◆ Your objective: The reply should match the listing below character for character, except that no image is carried over.

[Start of Attachment]

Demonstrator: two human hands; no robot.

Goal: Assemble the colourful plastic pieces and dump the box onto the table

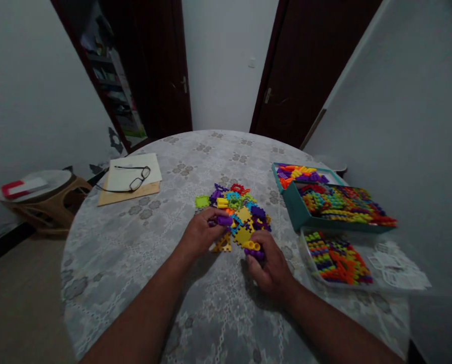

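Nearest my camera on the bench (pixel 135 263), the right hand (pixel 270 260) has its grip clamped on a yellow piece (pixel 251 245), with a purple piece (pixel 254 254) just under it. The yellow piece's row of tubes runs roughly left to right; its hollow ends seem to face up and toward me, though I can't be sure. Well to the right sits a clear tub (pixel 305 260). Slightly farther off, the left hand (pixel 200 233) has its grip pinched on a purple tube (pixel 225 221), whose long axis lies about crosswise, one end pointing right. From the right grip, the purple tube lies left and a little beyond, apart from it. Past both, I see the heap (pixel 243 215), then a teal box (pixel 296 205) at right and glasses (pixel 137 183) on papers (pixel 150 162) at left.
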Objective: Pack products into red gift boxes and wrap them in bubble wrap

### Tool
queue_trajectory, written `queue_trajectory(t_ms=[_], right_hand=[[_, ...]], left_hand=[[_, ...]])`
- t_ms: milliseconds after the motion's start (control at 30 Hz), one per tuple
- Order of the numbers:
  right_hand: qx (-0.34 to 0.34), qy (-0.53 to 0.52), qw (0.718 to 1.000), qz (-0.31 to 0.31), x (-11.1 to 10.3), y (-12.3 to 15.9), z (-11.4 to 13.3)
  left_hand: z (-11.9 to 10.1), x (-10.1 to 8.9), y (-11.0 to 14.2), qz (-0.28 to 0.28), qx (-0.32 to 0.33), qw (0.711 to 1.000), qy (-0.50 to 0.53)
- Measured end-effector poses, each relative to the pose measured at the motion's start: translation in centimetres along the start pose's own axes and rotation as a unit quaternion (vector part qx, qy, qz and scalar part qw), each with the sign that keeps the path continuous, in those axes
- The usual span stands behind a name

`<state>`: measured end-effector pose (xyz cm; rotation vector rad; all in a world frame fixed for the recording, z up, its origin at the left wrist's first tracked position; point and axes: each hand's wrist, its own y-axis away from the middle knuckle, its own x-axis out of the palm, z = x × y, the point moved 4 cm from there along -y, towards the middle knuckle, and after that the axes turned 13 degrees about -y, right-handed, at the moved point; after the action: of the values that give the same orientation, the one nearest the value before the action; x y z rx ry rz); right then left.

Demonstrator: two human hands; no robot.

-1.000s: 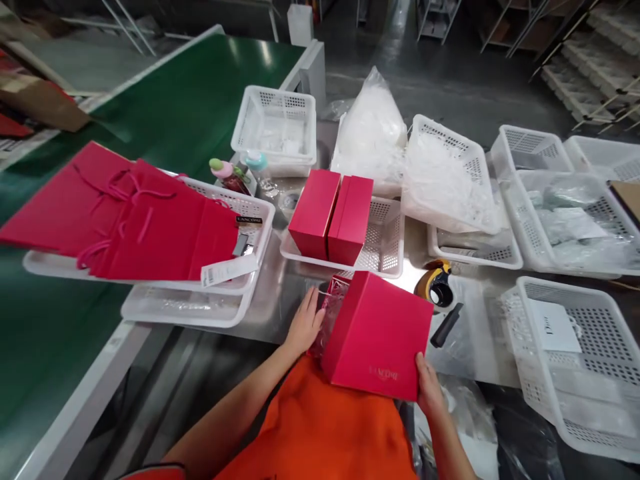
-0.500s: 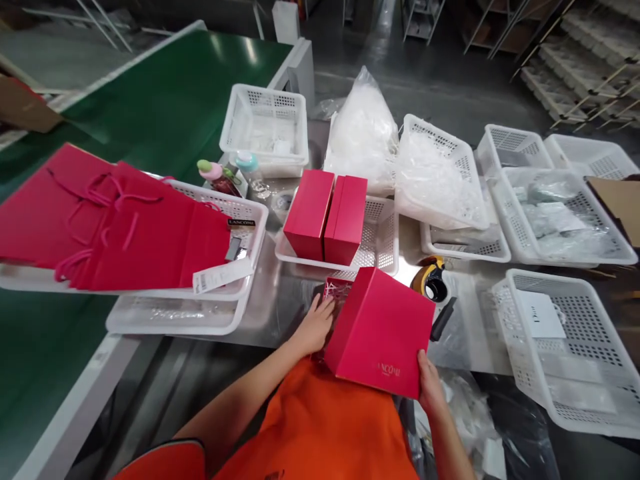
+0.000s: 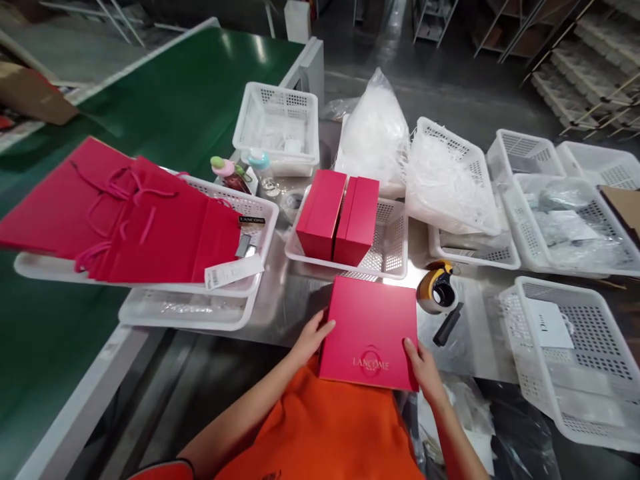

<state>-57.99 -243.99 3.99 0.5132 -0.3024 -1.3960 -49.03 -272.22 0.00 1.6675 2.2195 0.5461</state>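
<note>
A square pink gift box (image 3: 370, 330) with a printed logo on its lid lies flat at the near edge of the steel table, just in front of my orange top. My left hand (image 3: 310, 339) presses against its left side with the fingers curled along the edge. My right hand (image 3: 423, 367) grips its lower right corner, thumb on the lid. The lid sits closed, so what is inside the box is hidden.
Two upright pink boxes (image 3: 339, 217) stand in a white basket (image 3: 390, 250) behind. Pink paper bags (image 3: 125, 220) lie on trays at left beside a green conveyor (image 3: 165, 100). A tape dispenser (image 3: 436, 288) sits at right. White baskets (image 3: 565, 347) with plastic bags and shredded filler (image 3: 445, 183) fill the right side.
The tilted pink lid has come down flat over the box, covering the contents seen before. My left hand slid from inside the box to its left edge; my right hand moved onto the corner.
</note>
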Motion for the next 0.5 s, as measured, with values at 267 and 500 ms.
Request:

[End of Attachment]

◆ Expected answer:
Demonstrator: two human hands; no robot.

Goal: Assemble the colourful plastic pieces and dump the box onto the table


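Nearest my camera on the bench (pixel 135 263), the right hand (pixel 270 260) has its grip clamped on a yellow piece (pixel 251 245), with a purple piece (pixel 254 254) just under it. The yellow piece's row of tubes runs roughly left to right; its hollow ends seem to face up and toward me, though I can't be sure. Well to the right sits a clear tub (pixel 305 260). Slightly farther off, the left hand (pixel 200 233) has its grip pinched on a purple tube (pixel 225 221), whose long axis lies about crosswise, one end pointing right. From the right grip, the purple tube lies left and a little beyond, apart from it. Past both, I see the heap (pixel 243 215), then a teal box (pixel 296 205) at right and glasses (pixel 137 183) on papers (pixel 150 162) at left.
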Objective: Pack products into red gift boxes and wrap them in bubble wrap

### Tool
queue_trajectory, written `queue_trajectory(t_ms=[_], right_hand=[[_, ...]], left_hand=[[_, ...]])`
- t_ms: milliseconds after the motion's start (control at 30 Hz), one per tuple
- Order of the numbers:
  right_hand: qx (-0.34 to 0.34), qy (-0.53 to 0.52), qw (0.718 to 1.000), qz (-0.31 to 0.31), x (-11.1 to 10.3), y (-12.3 to 15.9), z (-11.4 to 13.3)
  left_hand: z (-11.9 to 10.1), x (-10.1 to 8.9), y (-11.0 to 14.2), qz (-0.28 to 0.28), qx (-0.32 to 0.33), qw (0.711 to 1.000), qy (-0.50 to 0.53)
- Measured end-effector poses, each relative to the pose measured at the motion's start: translation in centimetres along the start pose's own axes and rotation as a unit quaternion (vector part qx, qy, qz and scalar part qw), each with the sign that keeps the path continuous, in those axes
- The usual span stands behind a name

`<state>`: measured end-effector pose (xyz cm; rotation vector rad; all in a world frame fixed for the recording, z up, its origin at the left wrist's first tracked position; point and axes: each hand's wrist, its own y-axis away from the middle knuckle, its own x-axis out of the palm, z = x × y, the point moved 4 cm from there along -y, towards the middle knuckle, and after that the axes turned 13 degrees about -y, right-handed, at the moved point; after the action: of the values that give the same orientation, the one nearest the value before the action; x y z rx ry rz); right then left.

Demonstrator: two human hands; no robot.

-1.000s: 
-0.500s: 
+0.000s: 

<state>-57.99 -243.99 3.99 0.5132 -0.3024 -1.3960 -49.03 -272.22 0.00 1.6675 2.2195 0.5461</state>
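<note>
A square pink gift box (image 3: 370, 330) with a printed logo on its lid lies flat at the near edge of the steel table, just in front of my orange top. My left hand (image 3: 310, 339) presses against its left side with the fingers curled along the edge. My right hand (image 3: 423, 367) grips its lower right corner, thumb on the lid. The lid sits closed, so what is inside the box is hidden.
Two upright pink boxes (image 3: 339, 217) stand in a white basket (image 3: 390, 250) behind. Pink paper bags (image 3: 125, 220) lie on trays at left beside a green conveyor (image 3: 165, 100). A tape dispenser (image 3: 436, 288) sits at right. White baskets (image 3: 565, 347) with plastic bags and shredded filler (image 3: 445, 183) fill the right side.
The tilted pink lid has come down flat over the box, covering the contents seen before. My left hand slid from inside the box to its left edge; my right hand moved onto the corner.
</note>
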Motion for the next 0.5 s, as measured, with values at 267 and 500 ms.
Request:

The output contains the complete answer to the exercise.